The Cell C Girl Child Bursary Fund, a financial resource that invests in the tertiary education of disadvantaged young women, has produced 12 female graduates over the past two years and every one of them is now successfully employed.
The young women have qualified in fields such as law, commerce and IT. Even more significantly, each one of them has become the first person in her family to graduate with a degree.

Says Cell C managing executive: CSI, Suzette van der Merwe: “We are extremely proud to have played a meaningful part in the lives of these young women. They have all come from challenging backgrounds and have had to work extra hard to achieve their dreams.
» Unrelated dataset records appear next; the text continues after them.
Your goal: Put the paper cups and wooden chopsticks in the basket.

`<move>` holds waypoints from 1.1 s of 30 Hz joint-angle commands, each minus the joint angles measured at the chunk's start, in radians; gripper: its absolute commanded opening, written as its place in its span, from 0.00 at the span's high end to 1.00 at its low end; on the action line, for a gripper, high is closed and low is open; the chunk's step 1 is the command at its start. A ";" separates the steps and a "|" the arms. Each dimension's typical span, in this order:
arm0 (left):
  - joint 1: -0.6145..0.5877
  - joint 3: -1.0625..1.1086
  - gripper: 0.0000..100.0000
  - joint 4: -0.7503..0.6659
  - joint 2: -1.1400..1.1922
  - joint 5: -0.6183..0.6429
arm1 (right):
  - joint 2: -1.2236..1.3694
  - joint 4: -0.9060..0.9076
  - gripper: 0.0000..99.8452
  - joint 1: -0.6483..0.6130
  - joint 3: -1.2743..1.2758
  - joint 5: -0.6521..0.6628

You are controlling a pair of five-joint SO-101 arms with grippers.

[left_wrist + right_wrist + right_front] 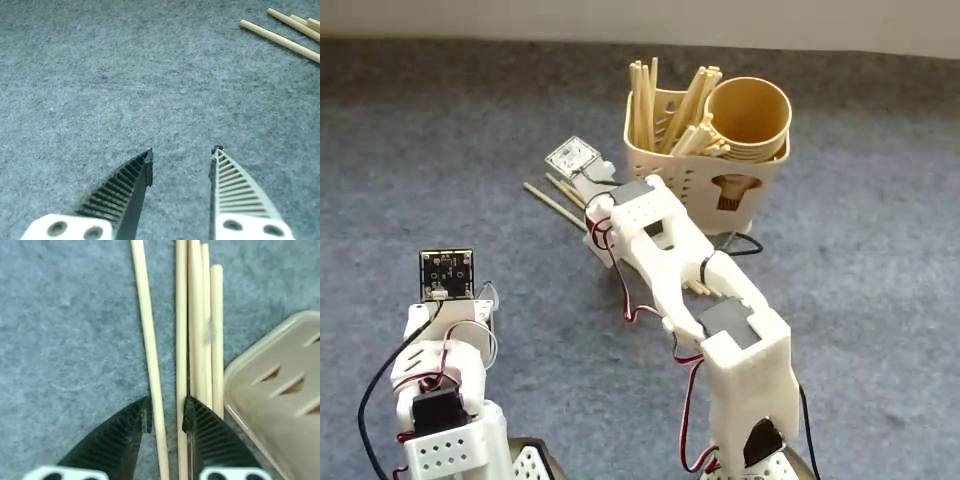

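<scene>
While the left gripper point(181, 155) hangs over bare grey carpet point(440, 130) at the near left, its jaws spread wide and holding nothing, the right gripper point(166, 415) sits low over the loose chopsticks point(150, 340) just left of the basket point(690, 185). Its jaws stand narrowly apart, straddling two of those sticks, which lie flat on the carpet. At the far centre, the basket holds stacked paper cups point(750, 115) and several upright chopsticks point(660, 100).

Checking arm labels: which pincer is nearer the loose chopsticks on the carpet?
Right. The right pincer straddles one of the loose chopsticks; the left pincer sits over bare carpet, well away.
</scene>
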 commanded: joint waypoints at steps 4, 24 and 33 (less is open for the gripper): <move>-0.005 0.019 0.81 0.003 -0.004 -0.011 | -0.007 0.050 0.88 -0.039 -0.030 0.012; -0.005 0.019 0.81 0.003 -0.004 -0.011 | 0.067 0.134 0.94 -0.077 -0.030 0.072; -0.005 0.019 0.81 0.003 -0.004 -0.011 | -0.067 0.225 1.00 -0.077 -0.016 0.069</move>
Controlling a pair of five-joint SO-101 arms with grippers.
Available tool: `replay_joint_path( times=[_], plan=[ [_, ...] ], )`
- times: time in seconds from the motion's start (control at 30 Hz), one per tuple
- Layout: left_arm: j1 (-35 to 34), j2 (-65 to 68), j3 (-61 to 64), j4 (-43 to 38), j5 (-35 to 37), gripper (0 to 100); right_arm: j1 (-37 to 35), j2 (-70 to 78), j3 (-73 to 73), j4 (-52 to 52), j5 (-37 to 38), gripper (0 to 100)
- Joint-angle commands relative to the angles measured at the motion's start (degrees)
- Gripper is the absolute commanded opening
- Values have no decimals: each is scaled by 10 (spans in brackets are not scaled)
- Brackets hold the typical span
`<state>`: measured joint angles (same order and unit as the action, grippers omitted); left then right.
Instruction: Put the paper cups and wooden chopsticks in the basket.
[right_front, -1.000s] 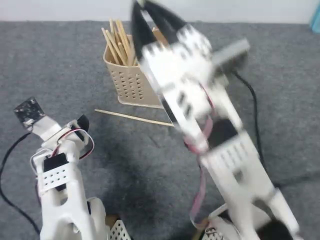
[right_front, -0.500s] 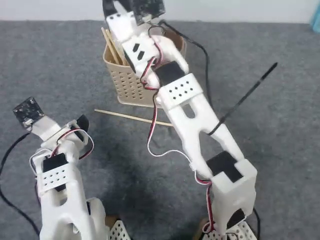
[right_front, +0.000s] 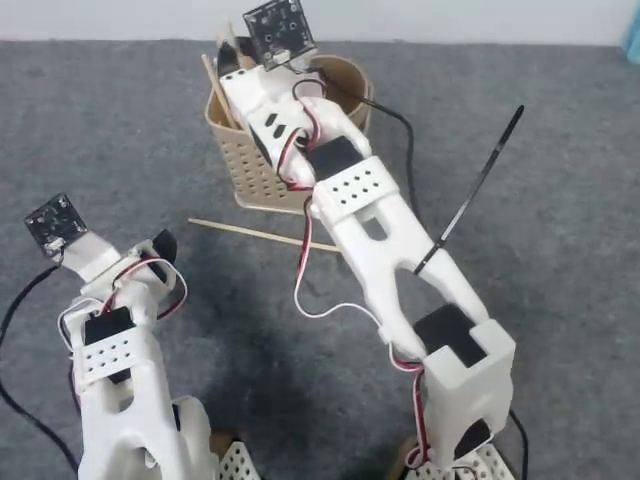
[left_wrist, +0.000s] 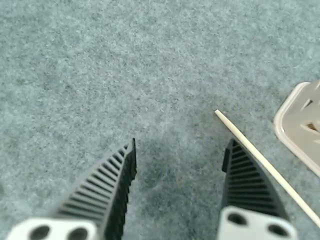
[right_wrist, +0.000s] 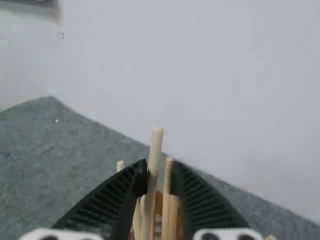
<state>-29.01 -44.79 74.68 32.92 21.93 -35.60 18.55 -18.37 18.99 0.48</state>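
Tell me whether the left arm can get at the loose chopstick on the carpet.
Probably yes. The left gripper is open just above the carpet, and the chopstick lies bare close beside it; the right arm is up at the basket.

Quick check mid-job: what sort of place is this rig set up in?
Probably an indoor test bench rather than a kitchen or shop. A grey felt-like mat serves as the work surface, a plain pale wall stands right behind it, and loose wires hang off the right arm.
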Motion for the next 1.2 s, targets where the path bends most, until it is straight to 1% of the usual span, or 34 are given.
replay_joint_path(
  times=[0.0, 0.2, 0.3, 0.37, 0.43, 0.53, 0.6, 0.7, 0.77, 0.9, 1.03, 1.17],
  plan=[
    [-2, -10, -22, -17, 7, 265, -15, -84, -9, 42, 8, 200],
    [-4, -10, -22, -17, 7, 265, -48, -218, -9, 124, 8, 132],
    [-4, -10, -22, -17, 7, 265, -68, -282, -9, 189, 8, 97],
    [-4, -10, -22, -17, 7, 265, -81, -314, -7, 251, 8, 80],
    [-4, -10, -22, -17, 7, 265, -96, -331, -5, 335, 8, 71],
    [-4, -10, -22, -17, 7, 265, -115, -335, -5, 480, 11, 73],
    [-4, -10, -22, -17, 7, 265, -117, -328, -4, 557, 11, 73],
    [-4, -10, -22, -17, 7, 265, -114, -299, -4, 641, 11, 72],
    [-4, -10, -22, -17, 7, 265, -105, -273, 9, 679, 11, 71],
    [-4, -10, -22, -17, 7, 265, -89, -214, 63, 696, 20, 71],
    [-4, -10, -22, -17, 7, 265, -61, -161, 101, 671, 111, 73],
    [-4, -10, -22, -17, 7, 265, -15, -126, 143, 589, 178, 73]
  ],
)
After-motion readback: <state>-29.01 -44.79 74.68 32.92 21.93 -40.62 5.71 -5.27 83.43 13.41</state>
Not only have they become role models for other young people in their communities, they are also able to take care of their families and make a meaningful contribution to the South African economy.”
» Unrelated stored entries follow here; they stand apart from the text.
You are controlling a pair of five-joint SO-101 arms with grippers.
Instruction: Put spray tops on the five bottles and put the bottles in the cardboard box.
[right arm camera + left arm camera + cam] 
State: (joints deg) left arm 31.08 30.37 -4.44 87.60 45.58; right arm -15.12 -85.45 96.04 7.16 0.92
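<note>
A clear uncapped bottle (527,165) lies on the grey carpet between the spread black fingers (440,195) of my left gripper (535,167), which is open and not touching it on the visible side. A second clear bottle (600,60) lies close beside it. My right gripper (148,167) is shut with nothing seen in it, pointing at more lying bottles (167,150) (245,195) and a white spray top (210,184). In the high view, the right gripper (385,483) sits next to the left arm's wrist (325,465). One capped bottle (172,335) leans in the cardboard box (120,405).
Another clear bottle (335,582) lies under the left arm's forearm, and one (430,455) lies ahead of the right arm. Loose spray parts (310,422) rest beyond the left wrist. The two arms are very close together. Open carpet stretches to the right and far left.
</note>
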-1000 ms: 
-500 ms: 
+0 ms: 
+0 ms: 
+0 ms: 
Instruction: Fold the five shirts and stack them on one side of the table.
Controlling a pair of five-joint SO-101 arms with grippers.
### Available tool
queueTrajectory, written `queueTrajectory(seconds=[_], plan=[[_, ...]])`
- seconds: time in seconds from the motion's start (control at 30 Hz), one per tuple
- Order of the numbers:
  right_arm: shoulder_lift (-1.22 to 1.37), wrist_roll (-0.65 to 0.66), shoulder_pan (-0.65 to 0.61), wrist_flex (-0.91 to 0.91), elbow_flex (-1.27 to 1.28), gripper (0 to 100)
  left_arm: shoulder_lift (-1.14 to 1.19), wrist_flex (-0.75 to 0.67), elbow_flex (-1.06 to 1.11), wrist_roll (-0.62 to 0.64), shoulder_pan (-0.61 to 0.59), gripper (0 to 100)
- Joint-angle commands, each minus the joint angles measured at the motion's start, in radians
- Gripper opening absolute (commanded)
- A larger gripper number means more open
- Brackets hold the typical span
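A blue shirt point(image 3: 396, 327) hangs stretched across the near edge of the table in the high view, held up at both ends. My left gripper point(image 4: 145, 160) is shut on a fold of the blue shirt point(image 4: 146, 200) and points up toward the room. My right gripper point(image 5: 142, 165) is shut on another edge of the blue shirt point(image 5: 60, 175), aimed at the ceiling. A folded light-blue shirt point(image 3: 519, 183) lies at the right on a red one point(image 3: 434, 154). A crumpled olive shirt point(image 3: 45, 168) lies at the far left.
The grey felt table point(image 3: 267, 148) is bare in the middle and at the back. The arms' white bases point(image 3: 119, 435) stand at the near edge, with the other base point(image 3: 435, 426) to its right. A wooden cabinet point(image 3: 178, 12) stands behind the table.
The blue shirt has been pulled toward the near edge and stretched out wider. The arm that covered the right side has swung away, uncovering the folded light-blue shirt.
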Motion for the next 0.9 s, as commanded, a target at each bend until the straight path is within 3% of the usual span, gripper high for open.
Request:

Nhlalala and Zukiswa, both from Gugulethu in Cape Town, graduated from UCT with post graduate diplomas in accounting. Nhlalala is currently completing her Accountancy Articles at the Nkonki Audit firm in Johannesburg while Zukiswa is doing her Articles at the Victoria and Alfred Waterfront in Cape Town.

Letlhlogonolo from Pretoria has found a home in Cell C’s IT department after graduating in BTech IT: Support Services from the Tshwane University of Technology. Having graduated with BA Honours in Psychology from Wits, Soweto- born Nobuhle is now employed by the Ububele Education and Psychotherapy Trust.

Tatenda from Empangeni in KwaZulu-Natal enrolled at the University of Johannesburg for a BSc Computer Science degree in 2015.

Says Van der Merwe: “It is impressive that Tatenda graduated in record time with wonderful results. She is now completing an internship at Discovery. Patience, who graduated with a law degree from Wits University, is now employed at Alexander Forbes.”

Beauty, Tumisang, Lindile and Eunice graduated in IT fields and have found work at Cell C, Torque IT and Tata Consulting Services respectively.

Ongeziwe earned her degree in taxation and has been taken on by auditing firm Ernst & Young while Angel studied international relations and industrial psychology and is working at Investec.

Van der Merwe continues: “The development and empowerment of young women is at the heart of Cell C’s corporate social investment initiatives. Education remains one of the most important means of achieving gender equity as it empowers women with knowledge, skills, self-confidence and social and economic status. These qualities enable women to participate meaningfully in our economy. Given the number of young women who are unemployed, and therefore vulnerable in every possible way, education is critical.”

Cell C partners with the Tomorrow Trust, a non-profit organisation that provides each bursary recipient with the necessary support in a holistic manner.

Explains Van der Merwe: “Tomorrow Trust’s valuable contribution through psycho- social support, life-skill development and academic support has delivered astounding results. Our 12 employed graduates are proof of this.”

The Tomorrow Trust’s Lorena El-Lakkis adds: “Our mission is to break the cycle of poverty by creating independent, well-rounded and self-sustainable graduates and it is through this that our partnership with Cell C was founded.”

Cell C receives support from donor partners DNI, MerSETA, Hellocomputer, Glocell’s Acorn Foundation and ABSA as well as Cell C shareholders and executives. Bursaries cover registration, tuition fees, books, accommodation and meals, a monthly allowance, data and ICT equipment.